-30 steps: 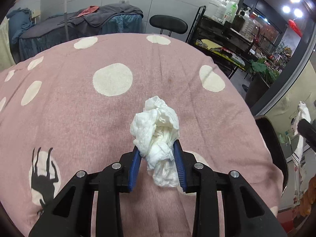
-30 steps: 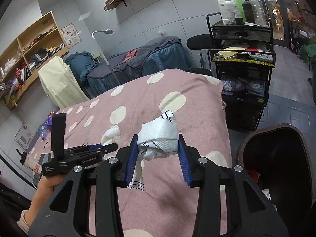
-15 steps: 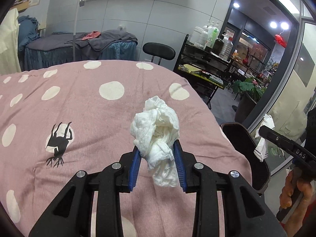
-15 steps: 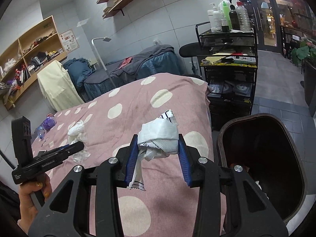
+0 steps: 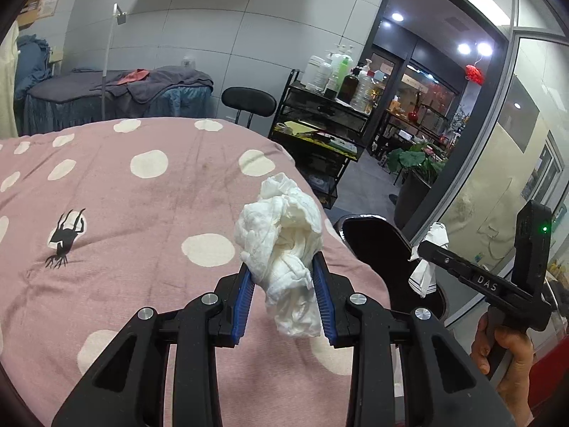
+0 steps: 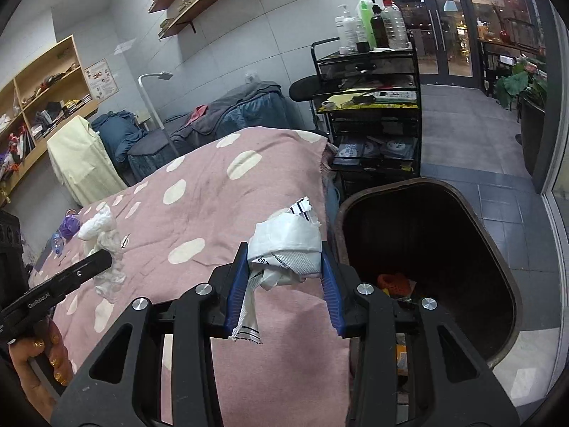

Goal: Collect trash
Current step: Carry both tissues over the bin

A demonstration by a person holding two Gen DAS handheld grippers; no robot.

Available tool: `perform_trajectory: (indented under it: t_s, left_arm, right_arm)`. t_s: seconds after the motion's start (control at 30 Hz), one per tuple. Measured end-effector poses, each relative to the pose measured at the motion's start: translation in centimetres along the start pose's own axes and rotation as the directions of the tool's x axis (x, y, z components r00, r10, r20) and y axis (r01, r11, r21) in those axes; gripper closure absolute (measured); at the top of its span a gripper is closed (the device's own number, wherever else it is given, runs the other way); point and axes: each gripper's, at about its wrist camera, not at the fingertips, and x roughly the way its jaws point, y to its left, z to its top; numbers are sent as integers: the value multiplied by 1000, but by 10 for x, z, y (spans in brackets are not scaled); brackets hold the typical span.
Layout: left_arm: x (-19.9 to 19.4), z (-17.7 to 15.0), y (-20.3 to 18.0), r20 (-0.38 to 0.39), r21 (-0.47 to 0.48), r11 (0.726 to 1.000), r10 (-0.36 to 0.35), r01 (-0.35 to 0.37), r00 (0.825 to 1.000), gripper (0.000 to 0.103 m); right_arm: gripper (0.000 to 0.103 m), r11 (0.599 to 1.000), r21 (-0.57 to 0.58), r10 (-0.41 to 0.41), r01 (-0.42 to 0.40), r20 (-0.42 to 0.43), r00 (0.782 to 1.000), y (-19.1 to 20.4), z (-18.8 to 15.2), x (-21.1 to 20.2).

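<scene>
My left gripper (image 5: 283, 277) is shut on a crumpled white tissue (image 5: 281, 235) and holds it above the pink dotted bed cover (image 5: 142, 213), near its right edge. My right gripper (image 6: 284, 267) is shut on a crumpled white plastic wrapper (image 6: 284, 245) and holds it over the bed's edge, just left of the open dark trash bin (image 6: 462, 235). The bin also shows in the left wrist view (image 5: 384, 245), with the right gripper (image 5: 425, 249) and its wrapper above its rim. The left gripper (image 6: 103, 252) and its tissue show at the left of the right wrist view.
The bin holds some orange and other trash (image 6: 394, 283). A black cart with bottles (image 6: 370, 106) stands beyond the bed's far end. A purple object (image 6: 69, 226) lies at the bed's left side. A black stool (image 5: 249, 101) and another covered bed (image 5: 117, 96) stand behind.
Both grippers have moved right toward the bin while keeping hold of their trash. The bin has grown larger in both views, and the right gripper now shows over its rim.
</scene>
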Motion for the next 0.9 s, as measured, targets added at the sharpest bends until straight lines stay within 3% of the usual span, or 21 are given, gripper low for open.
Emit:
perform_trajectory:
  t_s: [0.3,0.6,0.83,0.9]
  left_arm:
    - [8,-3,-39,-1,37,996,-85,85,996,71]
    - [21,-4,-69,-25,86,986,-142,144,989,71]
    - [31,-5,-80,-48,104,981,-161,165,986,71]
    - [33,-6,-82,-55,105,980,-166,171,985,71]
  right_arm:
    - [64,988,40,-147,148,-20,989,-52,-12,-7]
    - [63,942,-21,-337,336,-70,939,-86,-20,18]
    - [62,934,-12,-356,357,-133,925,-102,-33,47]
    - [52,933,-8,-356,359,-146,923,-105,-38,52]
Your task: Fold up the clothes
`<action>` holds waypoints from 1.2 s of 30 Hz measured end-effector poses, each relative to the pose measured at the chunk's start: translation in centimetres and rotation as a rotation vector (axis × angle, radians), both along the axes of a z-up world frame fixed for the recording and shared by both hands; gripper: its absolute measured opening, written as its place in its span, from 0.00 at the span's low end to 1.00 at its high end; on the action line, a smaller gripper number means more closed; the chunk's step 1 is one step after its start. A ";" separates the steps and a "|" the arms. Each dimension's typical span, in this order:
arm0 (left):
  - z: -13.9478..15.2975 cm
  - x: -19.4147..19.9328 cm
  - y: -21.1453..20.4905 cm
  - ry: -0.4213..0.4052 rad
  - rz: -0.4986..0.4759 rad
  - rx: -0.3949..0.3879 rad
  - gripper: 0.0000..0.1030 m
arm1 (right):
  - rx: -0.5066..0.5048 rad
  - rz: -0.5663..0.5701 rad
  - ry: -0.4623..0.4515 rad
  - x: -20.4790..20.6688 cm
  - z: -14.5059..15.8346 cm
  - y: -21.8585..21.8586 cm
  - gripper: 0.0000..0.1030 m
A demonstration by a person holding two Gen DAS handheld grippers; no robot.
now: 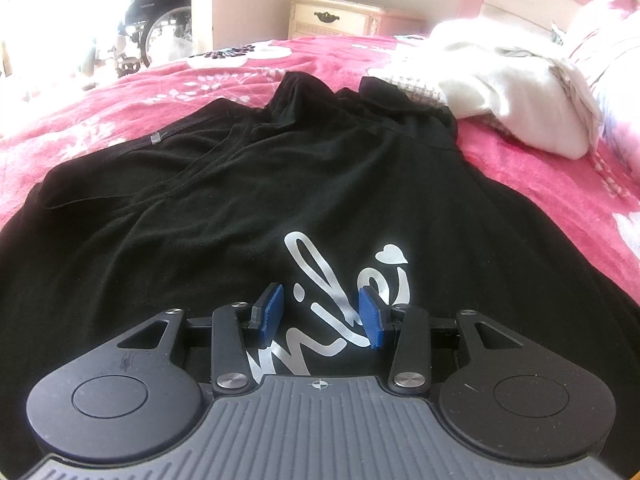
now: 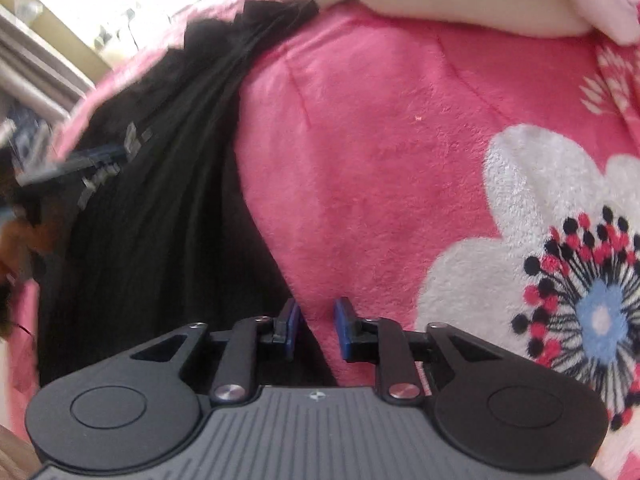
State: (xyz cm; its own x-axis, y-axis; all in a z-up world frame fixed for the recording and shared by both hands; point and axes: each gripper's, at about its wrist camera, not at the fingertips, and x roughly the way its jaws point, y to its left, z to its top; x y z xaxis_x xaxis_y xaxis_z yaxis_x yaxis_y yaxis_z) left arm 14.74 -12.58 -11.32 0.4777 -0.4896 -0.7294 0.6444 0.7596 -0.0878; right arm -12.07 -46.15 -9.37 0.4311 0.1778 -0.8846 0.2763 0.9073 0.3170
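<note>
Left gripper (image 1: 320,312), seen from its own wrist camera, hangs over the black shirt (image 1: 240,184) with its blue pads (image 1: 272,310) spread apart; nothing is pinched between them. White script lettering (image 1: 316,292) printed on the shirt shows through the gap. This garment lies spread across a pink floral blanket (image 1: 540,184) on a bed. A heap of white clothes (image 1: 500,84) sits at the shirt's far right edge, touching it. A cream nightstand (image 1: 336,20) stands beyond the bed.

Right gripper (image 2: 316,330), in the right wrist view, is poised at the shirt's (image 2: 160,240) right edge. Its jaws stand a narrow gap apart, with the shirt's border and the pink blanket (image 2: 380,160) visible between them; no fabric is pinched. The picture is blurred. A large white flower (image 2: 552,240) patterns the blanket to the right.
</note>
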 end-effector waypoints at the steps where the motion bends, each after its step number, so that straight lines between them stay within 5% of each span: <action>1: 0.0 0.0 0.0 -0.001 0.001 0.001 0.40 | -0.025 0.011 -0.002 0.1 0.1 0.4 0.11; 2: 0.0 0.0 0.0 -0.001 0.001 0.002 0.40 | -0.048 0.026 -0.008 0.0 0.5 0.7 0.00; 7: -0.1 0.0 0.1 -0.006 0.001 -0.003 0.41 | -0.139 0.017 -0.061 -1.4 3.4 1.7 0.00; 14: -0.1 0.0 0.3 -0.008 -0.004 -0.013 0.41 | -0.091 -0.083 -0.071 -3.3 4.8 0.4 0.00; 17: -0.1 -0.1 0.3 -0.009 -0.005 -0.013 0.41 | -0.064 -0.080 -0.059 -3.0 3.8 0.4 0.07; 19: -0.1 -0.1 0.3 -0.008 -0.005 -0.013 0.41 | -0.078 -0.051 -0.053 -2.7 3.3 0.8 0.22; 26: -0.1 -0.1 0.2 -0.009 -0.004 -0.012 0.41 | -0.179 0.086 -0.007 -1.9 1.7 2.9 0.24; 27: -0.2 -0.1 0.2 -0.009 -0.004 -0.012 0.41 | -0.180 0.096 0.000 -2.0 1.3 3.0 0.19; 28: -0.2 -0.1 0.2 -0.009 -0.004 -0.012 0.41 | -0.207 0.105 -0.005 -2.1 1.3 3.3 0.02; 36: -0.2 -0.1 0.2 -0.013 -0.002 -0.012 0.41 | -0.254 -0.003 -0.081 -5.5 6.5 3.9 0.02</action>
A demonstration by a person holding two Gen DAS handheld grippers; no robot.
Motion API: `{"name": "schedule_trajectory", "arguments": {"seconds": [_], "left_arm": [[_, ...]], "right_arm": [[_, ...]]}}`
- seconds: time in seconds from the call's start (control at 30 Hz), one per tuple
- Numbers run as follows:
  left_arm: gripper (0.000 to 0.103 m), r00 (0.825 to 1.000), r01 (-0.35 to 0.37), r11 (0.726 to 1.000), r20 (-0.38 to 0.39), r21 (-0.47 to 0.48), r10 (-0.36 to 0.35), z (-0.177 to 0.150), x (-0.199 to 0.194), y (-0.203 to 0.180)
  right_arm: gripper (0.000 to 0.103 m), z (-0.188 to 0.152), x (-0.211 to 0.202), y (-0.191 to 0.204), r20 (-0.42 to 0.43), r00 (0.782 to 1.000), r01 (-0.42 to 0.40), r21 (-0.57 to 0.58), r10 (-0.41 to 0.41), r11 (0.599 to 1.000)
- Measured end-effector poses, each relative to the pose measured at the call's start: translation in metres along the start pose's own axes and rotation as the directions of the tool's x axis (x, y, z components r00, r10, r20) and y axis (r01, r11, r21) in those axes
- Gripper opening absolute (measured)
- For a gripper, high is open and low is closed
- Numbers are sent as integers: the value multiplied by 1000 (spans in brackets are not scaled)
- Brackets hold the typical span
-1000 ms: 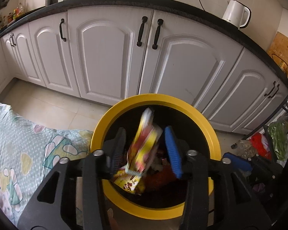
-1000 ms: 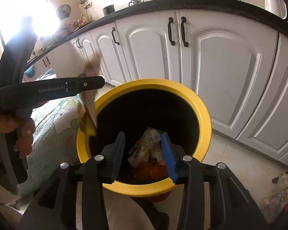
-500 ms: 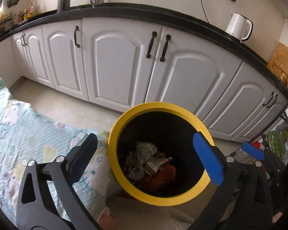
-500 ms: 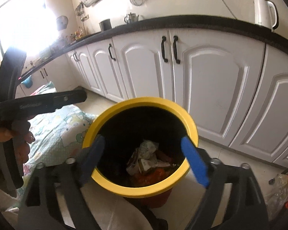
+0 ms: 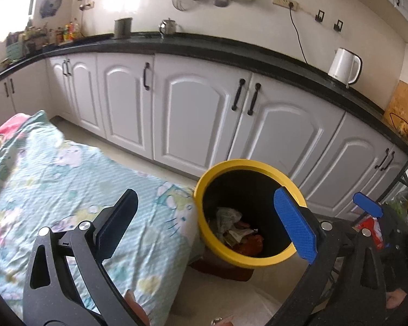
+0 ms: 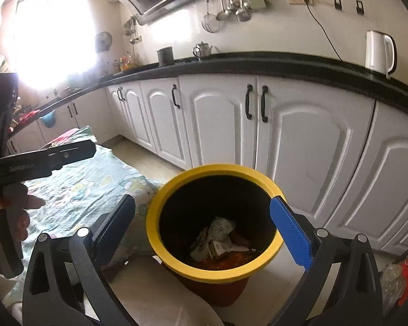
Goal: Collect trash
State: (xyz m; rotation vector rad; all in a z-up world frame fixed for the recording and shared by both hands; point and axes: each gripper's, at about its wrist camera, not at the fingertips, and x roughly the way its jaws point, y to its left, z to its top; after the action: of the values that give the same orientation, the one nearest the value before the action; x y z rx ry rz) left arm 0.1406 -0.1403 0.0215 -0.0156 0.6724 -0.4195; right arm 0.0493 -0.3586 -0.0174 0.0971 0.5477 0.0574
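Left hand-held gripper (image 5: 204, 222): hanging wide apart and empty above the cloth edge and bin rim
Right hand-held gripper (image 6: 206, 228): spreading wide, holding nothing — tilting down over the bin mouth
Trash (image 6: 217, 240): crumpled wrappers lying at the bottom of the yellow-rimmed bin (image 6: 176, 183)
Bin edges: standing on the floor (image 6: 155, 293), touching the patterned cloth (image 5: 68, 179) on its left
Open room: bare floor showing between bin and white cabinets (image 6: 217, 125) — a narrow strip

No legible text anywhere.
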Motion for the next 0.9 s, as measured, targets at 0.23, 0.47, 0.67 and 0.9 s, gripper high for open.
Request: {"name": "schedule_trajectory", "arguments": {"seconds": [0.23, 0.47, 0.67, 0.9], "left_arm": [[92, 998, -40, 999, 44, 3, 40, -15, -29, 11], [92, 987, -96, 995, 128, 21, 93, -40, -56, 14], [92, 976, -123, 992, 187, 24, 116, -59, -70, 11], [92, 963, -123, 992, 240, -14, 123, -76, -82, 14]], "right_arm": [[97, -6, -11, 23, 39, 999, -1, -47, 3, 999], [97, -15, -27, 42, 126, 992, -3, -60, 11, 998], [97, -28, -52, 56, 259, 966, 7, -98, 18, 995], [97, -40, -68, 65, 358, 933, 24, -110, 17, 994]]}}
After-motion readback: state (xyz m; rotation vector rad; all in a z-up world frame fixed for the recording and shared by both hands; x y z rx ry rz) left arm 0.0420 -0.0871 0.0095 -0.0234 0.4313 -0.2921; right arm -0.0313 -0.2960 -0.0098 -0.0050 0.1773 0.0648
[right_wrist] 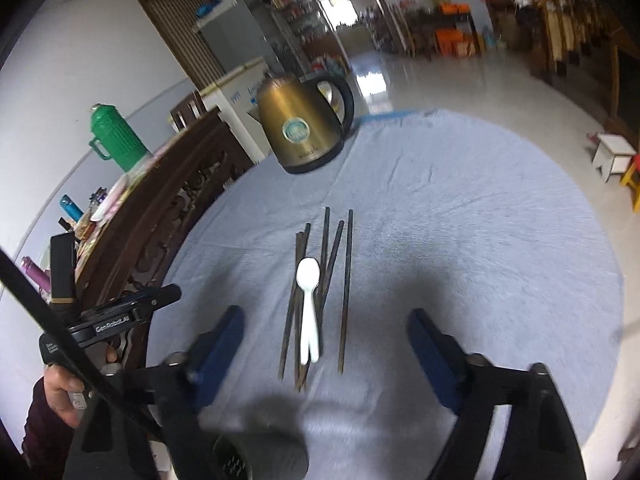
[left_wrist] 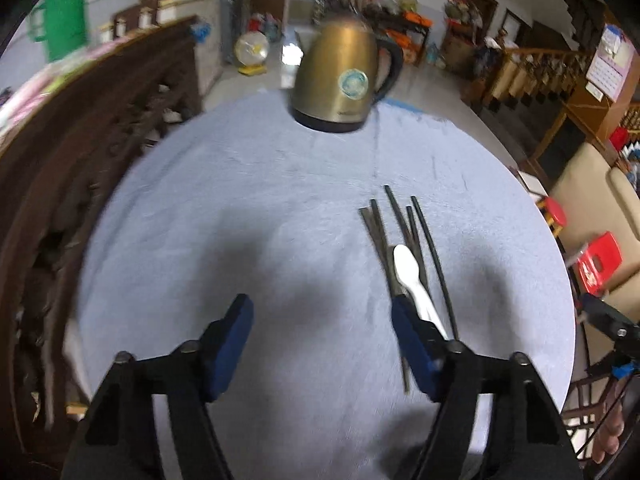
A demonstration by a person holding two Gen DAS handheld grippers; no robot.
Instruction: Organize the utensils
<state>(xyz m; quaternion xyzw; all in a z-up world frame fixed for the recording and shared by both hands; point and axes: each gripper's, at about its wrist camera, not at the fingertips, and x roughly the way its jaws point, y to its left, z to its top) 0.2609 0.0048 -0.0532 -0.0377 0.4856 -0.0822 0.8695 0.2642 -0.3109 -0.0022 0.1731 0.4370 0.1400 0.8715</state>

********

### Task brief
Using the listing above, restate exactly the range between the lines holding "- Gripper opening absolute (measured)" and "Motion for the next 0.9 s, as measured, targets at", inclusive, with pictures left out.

### Task result
- Gripper opening absolute (measured)
- For a gripper, high is open and low is closed
- Numbers are sent as integers: the value multiplied by 1000 (spans in brackets are not scaled)
- Brackets hold the typical span
-1000 ms: 
-1000 ms: 
-500 ms: 
-500 ms: 
+0 ms: 
+0 ms: 
Goal: Collect trash
State: (xyz m; rotation vector rad; all in a z-up world frame fixed for the recording and shared by both hands; point and axes: each gripper's, at about its wrist camera, not at the fingertips, and x roughly the way its jaws point, y to its left, z to its top; after the action: of the values that give the same orientation, the one nearest the value before the action; x y z rx ry rz) left arm 0.1406 -0.1403 0.0215 -0.0156 0.6724 -0.4195; right arm 0.0493 -0.3586 -0.0174 0.0971 0.5477 0.0574
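Left hand-held gripper (image 5: 204, 222): hanging wide apart and empty above the cloth edge and bin rim
Right hand-held gripper (image 6: 206, 228): spreading wide, holding nothing — tilting down over the bin mouth
Trash (image 6: 217, 240): crumpled wrappers lying at the bottom of the yellow-rimmed bin (image 6: 176, 183)
Bin edges: standing on the floor (image 6: 155, 293), touching the patterned cloth (image 5: 68, 179) on its left
Open room: bare floor showing between bin and white cabinets (image 6: 217, 125) — a narrow strip

No legible text anywhere.
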Motion for the next 0.9 s, as measured, targets at 0.23, 0.47, 0.67 and 0.9 s, gripper high for open.

Nothing further is required of the output.